Wherever the word "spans" occurs in the listing below, copy that whole line.
___ MATERIAL FOR THIS EXERCISE
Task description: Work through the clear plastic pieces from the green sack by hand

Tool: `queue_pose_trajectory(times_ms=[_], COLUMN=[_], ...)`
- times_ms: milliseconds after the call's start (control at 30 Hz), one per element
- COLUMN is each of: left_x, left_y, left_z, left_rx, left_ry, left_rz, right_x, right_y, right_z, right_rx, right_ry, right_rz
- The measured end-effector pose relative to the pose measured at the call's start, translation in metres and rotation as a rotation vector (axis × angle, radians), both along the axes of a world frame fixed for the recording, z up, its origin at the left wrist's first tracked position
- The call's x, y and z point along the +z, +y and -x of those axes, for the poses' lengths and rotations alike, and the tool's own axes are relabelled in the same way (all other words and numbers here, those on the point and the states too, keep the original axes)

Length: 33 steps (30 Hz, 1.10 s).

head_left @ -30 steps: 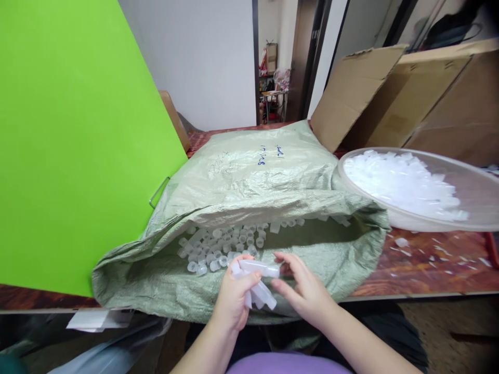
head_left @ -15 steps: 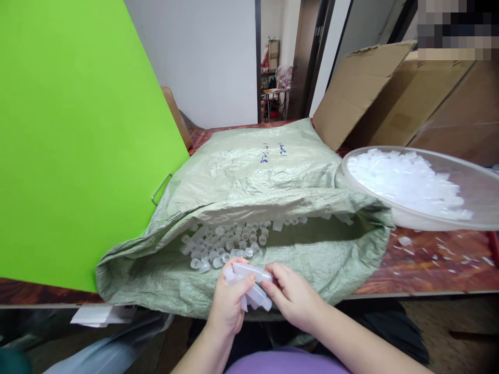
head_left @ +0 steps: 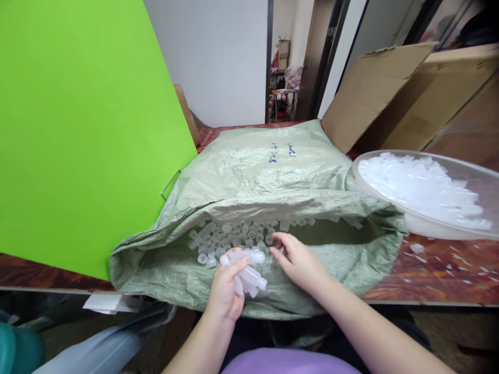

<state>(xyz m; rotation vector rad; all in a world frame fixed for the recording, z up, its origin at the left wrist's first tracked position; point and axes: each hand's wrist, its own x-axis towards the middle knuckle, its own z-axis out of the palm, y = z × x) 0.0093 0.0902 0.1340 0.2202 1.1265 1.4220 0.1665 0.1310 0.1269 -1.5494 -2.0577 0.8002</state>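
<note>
Several translucent white plastic tubes (head_left: 249, 278) are held in my left hand (head_left: 228, 285), its thumb pressed over them, low in front of the sack's mouth. My right hand (head_left: 290, 257) is just to the right, fingers apart and slightly curled, with nothing seen between them. Its fingertips are beside the loose white tubes (head_left: 234, 236) inside the open green woven sack (head_left: 273, 182). The sack lies on its side, mouth towards me, with blue handwriting on top. Part of its inside is in shadow.
A translucent bowl (head_left: 487, 182) heaped with white pieces stands at the right. Behind it are cardboard boxes (head_left: 382, 88). A bright green panel (head_left: 86, 119) rises at the left. White scraps are scattered on the red-brown table (head_left: 432, 275).
My right hand has let go of the tubes at my left hand and moved up towards the loose ones in the sack. The view has shifted slightly left.
</note>
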Motion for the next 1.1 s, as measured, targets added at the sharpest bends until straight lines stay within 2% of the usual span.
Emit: queue_pose_trajectory(times_ms=[100, 167, 267, 367, 500, 567, 633, 733, 833, 900, 1000, 1100], left_x=[0.002, 0.003, 0.004, 0.005, 0.005, 0.006, 0.008, 0.01, 0.011, 0.01, 0.007, 0.004], left_y=[0.0, -0.002, -0.003, -0.003, 0.0, 0.001, 0.001, 0.0, -0.001, -0.002, -0.003, -0.003], left_z=[0.001, 0.002, 0.007, 0.01, 0.005, -0.001, -0.007, -0.012, -0.014, -0.015, -0.014, -0.013], left_rx=[0.007, 0.013, 0.07, 0.125, 0.145, 0.149, 0.153, 0.145, 0.114, 0.099, 0.091, 0.086], left_ry=[-0.03, -0.024, -0.004, -0.011, 0.015, 0.048, 0.089, 0.11, 0.052, 0.017, -0.009, -0.017], left_rz=[0.014, -0.001, -0.032, -0.043, -0.118, -0.174, -0.224, -0.259, -0.197, -0.149, -0.124, -0.107], right_x=[-0.003, -0.006, -0.007, -0.002, 0.009, 0.012, 0.01, 0.003, -0.005, -0.009, -0.012, -0.011], right_y=[0.021, 0.027, 0.023, 0.007, -0.019, -0.03, -0.037, -0.043, -0.046, -0.047, -0.047, -0.044], right_z=[0.004, 0.008, 0.006, -0.003, -0.008, -0.004, 0.0, 0.0, -0.008, -0.014, -0.017, -0.012], right_rx=[0.026, 0.044, 0.048, 0.065, 0.242, 0.273, 0.225, 0.178, 0.304, 0.384, 0.404, 0.378], right_ry=[-0.253, -0.264, -0.257, -0.13, 0.108, 0.169, 0.22, 0.193, 0.107, 0.082, 0.064, 0.076], right_rz=[-0.106, -0.111, -0.116, -0.056, -0.029, -0.096, -0.186, -0.41, -0.693, -0.798, -0.819, -0.719])
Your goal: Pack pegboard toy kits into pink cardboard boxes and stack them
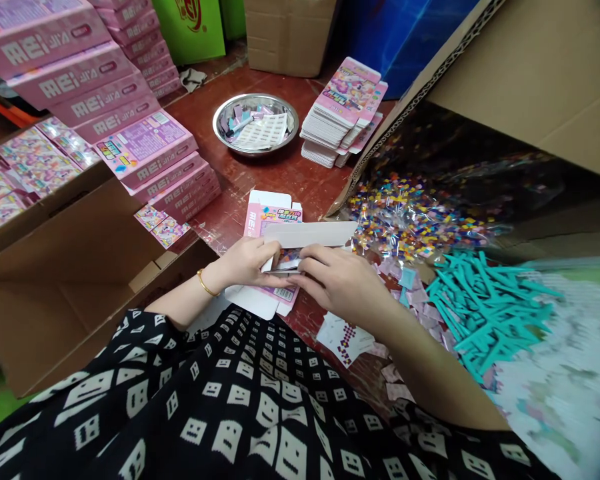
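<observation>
My left hand [247, 262] is closed round the left end of a small cardboard box, its thumb on top and fingers beneath. The box's white flap [311, 235] stands up, and the end facing me is open. At that opening are the bent fingers of my right hand [340, 279], pressed on the edge or on something inside; what they pinch is hidden. Below both hands lies a pink printed carton [273, 215] with white flaps. White printed sheets [344, 340] with a purple pattern rest close to my right wrist.
Stacked pink boxes [175, 175] rise at the left beside an open brown carton [55, 293]. A metal bowl [256, 150] holds papers and packets. Flat printed cartons [333, 123] are piled behind. On the right are bags of coloured pieces [405, 220] and teal plastic sticks [490, 307].
</observation>
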Available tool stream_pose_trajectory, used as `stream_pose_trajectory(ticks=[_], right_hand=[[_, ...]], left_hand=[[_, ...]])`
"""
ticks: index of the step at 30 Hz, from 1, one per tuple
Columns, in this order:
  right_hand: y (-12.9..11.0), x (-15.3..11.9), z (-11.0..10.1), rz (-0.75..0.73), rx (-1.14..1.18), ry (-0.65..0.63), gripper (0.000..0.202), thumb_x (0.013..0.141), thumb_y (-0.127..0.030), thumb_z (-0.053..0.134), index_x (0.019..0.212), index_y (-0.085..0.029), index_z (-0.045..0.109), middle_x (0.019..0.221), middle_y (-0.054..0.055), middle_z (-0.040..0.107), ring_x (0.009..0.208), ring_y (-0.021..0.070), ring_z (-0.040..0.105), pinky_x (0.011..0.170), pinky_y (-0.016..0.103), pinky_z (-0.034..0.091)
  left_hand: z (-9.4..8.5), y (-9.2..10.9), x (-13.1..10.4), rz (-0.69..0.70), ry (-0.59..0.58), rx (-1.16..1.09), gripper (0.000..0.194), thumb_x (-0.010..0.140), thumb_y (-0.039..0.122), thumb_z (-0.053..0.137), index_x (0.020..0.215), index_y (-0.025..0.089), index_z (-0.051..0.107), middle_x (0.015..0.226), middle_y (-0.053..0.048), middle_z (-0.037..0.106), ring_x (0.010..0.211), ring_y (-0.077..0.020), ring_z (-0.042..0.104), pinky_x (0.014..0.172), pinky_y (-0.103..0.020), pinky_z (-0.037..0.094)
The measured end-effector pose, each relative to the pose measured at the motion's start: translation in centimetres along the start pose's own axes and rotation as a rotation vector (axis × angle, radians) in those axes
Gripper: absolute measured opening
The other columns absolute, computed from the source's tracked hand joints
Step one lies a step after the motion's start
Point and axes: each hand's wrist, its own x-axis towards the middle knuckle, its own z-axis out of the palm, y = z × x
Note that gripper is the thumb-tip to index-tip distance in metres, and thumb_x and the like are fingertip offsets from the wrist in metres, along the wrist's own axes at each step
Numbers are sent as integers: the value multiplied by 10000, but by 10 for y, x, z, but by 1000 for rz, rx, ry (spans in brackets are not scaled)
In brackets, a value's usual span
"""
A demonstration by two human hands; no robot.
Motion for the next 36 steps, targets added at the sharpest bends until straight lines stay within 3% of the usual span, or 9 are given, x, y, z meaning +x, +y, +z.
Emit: stream_pose_trajectory(ticks=[9,16,19,21,23,28,30,33,36], right_hand=[[10,-4,-16,-8,32,-199,331,984,-366,533,832,-193,770,848,73,726,715,201,662,645,363,478],[16,1,-24,18,-49,-15,416,952,-522,567,874,-163,762,864,126,720,972,283,663,1064,527,449],[28,0,-7,28,-3,89,330,959,-454,574,991,-174,745,984,134,725,1070,301,649,1098,572,432],[41,-4,8,116,56,278,317,940,-436,603,1151,-219,698,1208,140,683,1227,327,586,1108,606,416],[54,-8,25,206,154,471,446,908,-480,633,1297,-261,612,1360,138,605,1314,332,530,1074,593,454],[64,-4,77,228,455,613,527,915,-566,581,1311,-217,601,1116,126,695,994,251,681,855,426,587],[62,2,90,254,414,646,498,903,-590,582,1207,-208,677,1055,131,694,971,266,675,857,447,581],[63,10,96,259,288,719,493,916,-628,516,972,-195,745,1018,154,652,991,294,661,831,471,574],[64,16,97,182,201,868,292,924,-486,589,930,-221,711,1041,135,641,1015,282,661,838,466,573]], left_hand=[[0,5,5,31,1,-75,391,873,549,666,824,213,471,657,51,599,490,-72,522,445,-202,396],[6,-6,0,-36,79,-93,387,847,518,715,984,209,528,799,15,642,654,-110,638,568,-226,512],[26,-23,-8,-67,374,-26,725,752,555,792,1286,204,449,1080,-75,618,939,-194,676,757,-316,581],[41,-34,-12,-65,590,-9,928,660,571,849,1382,228,377,1172,-96,567,1036,-226,647,837,-362,573],[52,-44,-15,-39,686,-63,927,624,561,872,1365,264,401,1147,-71,571,1016,-216,637,844,-369,560],[50,-60,-11,-85,462,-203,391,791,543,756,980,223,635,875,-29,642,812,-186,625,730,-343,534],[46,-64,-8,-110,394,-206,368,861,566,665,848,200,634,877,-54,640,826,-201,627,738,-362,530],[47,-63,-4,-106,407,-125,338,922,543,586,916,205,596,1108,-115,625,1047,-247,629,861,-428,529],[53,-56,-1,-62,579,-181,275,951,374,603,1165,281,459,1172,-90,620,1092,-218,637,909,-444,525]])
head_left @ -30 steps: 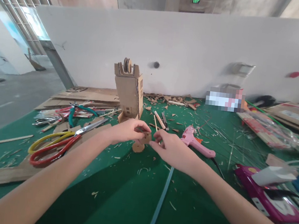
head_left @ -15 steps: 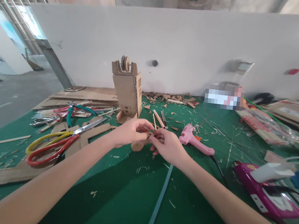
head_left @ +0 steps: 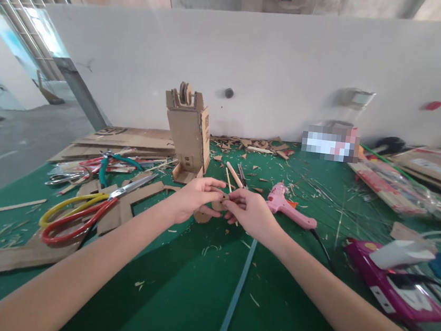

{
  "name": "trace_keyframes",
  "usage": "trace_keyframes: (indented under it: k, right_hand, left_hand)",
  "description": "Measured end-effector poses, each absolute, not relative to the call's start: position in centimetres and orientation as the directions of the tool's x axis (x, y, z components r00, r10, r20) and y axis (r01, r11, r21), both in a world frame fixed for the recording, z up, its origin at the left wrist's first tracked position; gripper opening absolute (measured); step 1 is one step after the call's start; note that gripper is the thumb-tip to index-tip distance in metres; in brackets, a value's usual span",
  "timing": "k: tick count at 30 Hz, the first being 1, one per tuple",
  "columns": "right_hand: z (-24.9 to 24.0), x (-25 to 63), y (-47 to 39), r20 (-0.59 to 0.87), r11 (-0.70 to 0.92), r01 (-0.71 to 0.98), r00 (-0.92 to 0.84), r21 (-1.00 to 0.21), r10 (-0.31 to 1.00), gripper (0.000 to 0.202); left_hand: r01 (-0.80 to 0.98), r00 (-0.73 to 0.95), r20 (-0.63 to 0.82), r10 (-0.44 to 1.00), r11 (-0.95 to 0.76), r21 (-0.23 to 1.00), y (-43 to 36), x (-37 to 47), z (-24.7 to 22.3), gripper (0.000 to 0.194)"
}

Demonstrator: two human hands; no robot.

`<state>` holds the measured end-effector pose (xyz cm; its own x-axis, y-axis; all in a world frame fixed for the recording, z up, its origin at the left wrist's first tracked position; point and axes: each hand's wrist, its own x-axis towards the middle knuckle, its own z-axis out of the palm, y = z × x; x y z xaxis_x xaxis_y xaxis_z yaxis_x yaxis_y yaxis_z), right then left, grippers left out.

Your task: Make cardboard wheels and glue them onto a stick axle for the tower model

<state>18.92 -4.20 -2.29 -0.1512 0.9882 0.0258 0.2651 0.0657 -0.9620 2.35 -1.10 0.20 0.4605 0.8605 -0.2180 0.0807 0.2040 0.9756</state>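
My left hand and my right hand meet over the middle of the table. Between their fingertips is a small cardboard piece, pinched from both sides and partly covered by the fingers. Just under my left hand, a cardboard disc lies on the green tabletop. A thin wooden stick points up beyond the fingertips; whether a finger touches it I cannot tell. Behind my left hand stands a cardboard tower with a cardboard pulley wheel at its top.
Large scissors with red and yellow handles lie on cardboard at left, near green-handled pliers. To the right are a pink glue gun and a purple power strip. A blue strip lies in front; cardboard scraps litter the back.
My fingers have shifted slightly around the small cardboard piece, with the left fingers a little more spread. The things on the table lie as before.
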Motion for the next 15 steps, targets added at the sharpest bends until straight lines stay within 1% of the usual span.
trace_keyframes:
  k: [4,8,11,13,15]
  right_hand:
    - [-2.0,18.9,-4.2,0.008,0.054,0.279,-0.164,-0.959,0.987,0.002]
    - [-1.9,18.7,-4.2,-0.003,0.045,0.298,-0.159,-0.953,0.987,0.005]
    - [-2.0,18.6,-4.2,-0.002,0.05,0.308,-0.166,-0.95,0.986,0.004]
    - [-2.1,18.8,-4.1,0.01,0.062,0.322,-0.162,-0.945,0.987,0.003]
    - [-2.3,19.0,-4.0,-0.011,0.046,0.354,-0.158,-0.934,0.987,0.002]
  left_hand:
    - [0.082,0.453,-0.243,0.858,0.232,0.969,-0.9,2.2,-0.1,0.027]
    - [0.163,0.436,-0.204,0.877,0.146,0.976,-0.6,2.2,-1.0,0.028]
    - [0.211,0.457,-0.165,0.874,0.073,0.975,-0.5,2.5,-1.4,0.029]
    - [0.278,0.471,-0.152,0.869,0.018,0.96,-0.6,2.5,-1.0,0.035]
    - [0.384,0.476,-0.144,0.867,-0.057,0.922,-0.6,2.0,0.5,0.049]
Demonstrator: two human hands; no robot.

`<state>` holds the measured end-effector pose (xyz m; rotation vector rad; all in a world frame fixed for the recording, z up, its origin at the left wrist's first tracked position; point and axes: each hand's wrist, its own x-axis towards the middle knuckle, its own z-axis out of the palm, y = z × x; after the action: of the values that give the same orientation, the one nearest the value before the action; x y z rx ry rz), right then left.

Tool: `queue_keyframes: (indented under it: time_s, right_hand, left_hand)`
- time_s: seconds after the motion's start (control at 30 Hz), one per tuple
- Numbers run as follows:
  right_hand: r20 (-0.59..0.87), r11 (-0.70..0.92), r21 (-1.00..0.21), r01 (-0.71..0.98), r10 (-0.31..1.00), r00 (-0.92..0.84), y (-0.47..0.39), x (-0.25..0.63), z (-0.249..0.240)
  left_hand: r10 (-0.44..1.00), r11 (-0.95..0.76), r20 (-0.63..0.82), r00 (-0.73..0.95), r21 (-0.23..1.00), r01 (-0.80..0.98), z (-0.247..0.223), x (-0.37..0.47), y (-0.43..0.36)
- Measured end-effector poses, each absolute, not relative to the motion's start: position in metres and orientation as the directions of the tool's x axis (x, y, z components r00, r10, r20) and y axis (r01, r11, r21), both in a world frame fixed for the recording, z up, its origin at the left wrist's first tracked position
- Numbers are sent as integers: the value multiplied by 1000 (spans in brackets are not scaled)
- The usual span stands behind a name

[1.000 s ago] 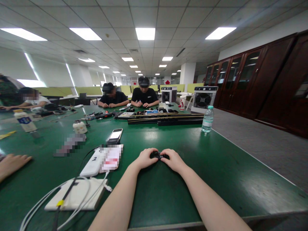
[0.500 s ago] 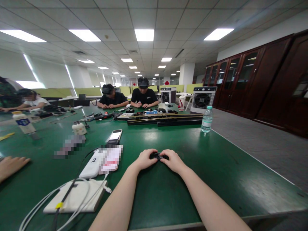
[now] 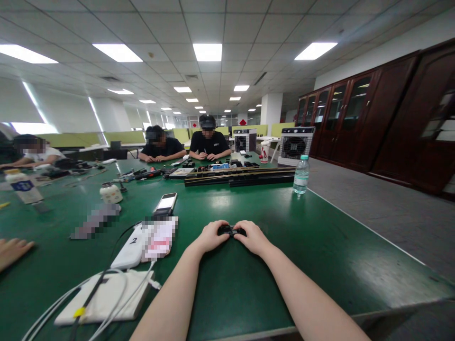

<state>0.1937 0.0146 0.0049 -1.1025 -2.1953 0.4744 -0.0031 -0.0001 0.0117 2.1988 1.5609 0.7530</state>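
A small black part (image 3: 232, 231) sits between the person's two hands, low over the green counter (image 3: 245, 293); whether it touches the surface is hard to tell. The left hand (image 3: 213, 235) pinches its left end, thumb nearer the body and fingers curled over the far side; the right hand (image 3: 251, 237) grips the other end in the same way, so both are narrow around it. The part is mostly covered, and its details are too small to read.

The step in hand looks like two-handed handling of this part; the next move seems to call for an even, steady grip and small finger motions.

Left of the left hand lie a pink-and-white blurred thing (image 3: 165, 241), a white box marked 2 (image 3: 128, 248) and, nearer the body, a flat white box (image 3: 101, 300). A phone (image 3: 166, 201) lies beyond them. Ahead of the right hand and to its right stands a water bottle (image 3: 301, 176); long black bars (image 3: 263, 180) lie farther ahead.

Compared with half a second ago, the view has swung slightly right, while both hands keep much the same grip.
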Motion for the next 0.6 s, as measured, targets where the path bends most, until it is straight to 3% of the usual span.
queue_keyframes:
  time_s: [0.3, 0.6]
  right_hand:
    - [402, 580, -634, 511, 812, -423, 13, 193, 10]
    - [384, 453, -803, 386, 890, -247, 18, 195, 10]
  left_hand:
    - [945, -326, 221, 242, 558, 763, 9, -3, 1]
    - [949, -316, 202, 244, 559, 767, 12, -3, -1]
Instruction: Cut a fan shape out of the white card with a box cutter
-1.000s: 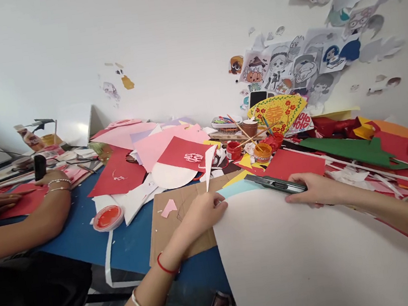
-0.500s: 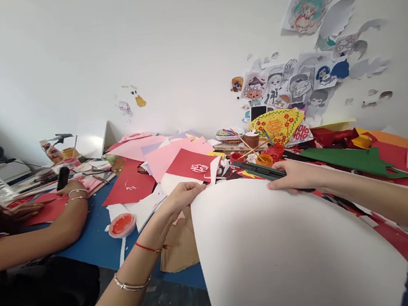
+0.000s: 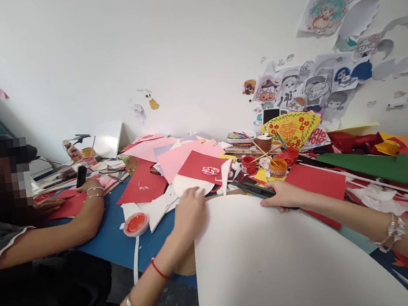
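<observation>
The large white paper sheet (image 3: 274,259) fills the lower middle of the head view, its curved far edge reaching over the blue bench (image 3: 115,237) and its near part running out of sight at the bottom. The person's left hand (image 3: 190,214) is at the sheet's upper left corner with fingers bent; they are blurred, and I cannot tell whether they pinch the paper. The right hand (image 3: 282,196), at the far edge, has its fingers closed around a dark slim utility knife (image 3: 256,189), which points to the left and away from the person.

A piece of brown cardboard (image 3: 186,266) shows partly beside the sheet's left edge. Left of the left hand is a round, shallow tub of orange-red paint (image 3: 136,224). Beyond the hands lie a red paper square with a pale cut-out character (image 3: 198,168) and a narrow white paper strip (image 3: 225,176). Behind the knife stand an open jar of orange paint (image 3: 277,167) and a yellow fan-shaped piece with red flowers (image 3: 291,129). To the right, a long green paper piece (image 3: 374,163) lies among red scraps. At the left, another person's hand (image 3: 87,187) holds a small black object (image 3: 81,175) over red paper (image 3: 68,205).
</observation>
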The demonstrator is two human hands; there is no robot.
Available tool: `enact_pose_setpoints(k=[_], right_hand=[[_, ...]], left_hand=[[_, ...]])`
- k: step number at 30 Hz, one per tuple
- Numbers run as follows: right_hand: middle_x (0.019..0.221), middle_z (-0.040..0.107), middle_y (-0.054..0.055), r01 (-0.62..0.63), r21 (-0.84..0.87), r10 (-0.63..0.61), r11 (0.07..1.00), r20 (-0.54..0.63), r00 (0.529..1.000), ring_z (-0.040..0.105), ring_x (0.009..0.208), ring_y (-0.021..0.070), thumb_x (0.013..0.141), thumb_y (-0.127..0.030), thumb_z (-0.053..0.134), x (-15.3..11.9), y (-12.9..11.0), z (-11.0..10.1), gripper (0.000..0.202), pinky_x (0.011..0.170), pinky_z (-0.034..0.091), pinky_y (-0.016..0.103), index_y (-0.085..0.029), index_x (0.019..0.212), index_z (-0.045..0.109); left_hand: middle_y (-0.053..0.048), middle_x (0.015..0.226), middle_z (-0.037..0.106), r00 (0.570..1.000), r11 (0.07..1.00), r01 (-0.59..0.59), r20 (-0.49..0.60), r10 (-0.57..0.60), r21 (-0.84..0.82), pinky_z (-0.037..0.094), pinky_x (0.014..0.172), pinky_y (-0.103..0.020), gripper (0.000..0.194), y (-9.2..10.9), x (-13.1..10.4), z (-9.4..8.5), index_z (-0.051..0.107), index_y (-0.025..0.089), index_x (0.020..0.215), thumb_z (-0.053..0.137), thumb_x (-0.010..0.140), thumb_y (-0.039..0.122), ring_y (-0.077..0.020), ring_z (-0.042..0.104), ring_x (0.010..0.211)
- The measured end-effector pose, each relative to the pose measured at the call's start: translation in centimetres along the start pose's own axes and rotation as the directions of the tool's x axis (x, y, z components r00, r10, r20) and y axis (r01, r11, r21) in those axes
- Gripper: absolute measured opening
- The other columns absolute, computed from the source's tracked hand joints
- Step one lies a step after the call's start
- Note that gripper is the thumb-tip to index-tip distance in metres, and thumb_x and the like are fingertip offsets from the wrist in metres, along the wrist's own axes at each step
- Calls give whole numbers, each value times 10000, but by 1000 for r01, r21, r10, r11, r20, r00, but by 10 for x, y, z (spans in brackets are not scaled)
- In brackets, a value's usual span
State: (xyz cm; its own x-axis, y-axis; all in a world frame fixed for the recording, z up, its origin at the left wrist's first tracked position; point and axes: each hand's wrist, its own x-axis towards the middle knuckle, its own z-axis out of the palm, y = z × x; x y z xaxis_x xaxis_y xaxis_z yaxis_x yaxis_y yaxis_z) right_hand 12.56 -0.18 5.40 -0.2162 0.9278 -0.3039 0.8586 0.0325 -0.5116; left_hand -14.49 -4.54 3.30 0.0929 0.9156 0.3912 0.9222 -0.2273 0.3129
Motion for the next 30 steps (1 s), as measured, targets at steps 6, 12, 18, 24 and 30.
enact_pose_setpoints(k=[6,12,18,24,30], right_hand=[[1059,668,79,340,-242,-357,909,-29,933,623,908,245,810,-330,566,21,-6,-22,328,751,462,308,-195,1104,615],[1172,638,31,521,-548,-562,654,109,820,581,1044,265,894,-329,443,38,-31,-35,414,797,432,339,-332,1300,525],[1062,675,22,566,-555,-617,610,117,778,611,917,240,882,-328,463,44,-46,-34,390,693,415,292,-343,1260,559],[1010,669,50,603,-407,-642,686,51,765,593,873,200,728,-226,605,71,-53,-10,325,667,398,228,-187,1048,648],[721,670,7,638,-365,-624,677,174,762,591,658,160,688,-300,654,102,-71,15,146,544,368,208,-186,778,669]], left_hand=[[-99,1442,383,825,867,-495,284,488,-54,311,1061,-525,434,43,-33,25,435,255,1346,397,924,350,-324,311,1340],[-48,1518,249,812,870,-482,322,487,-102,165,1123,-537,491,36,-35,37,299,315,1424,273,954,458,-293,164,1403],[-36,1520,243,822,884,-453,329,465,-120,151,1131,-528,488,39,-36,35,310,325,1418,273,952,464,-282,157,1406],[-44,1518,248,824,883,-448,318,469,-141,152,1126,-545,492,39,-37,35,316,312,1419,303,946,448,-300,160,1403],[-34,1514,260,816,880,-449,332,474,-155,142,1128,-550,491,38,-36,32,328,308,1413,305,944,450,-303,142,1406]])
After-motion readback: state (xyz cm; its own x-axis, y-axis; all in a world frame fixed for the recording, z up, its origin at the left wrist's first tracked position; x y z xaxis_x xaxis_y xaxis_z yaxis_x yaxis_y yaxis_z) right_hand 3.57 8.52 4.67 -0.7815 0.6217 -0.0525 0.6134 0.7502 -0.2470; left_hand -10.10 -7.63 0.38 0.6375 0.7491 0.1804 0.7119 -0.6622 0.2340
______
# COMPLETED TASK:
Numbers are sent as integers: the value multiplied by 10000, but by 10 for y, x, z, but by 1000 for rz, rx, ry (spans in brackets are not scaled)
- Numbers are sent as integers: the value multiplied by 1000 (spans in brackets are not scaled)
- Calls give whole numbers, each value times 10000, but by 1000 for r01, r21, r10, r11, r20, r00, but by 10 for x, y, z (spans in brackets are not scaled)

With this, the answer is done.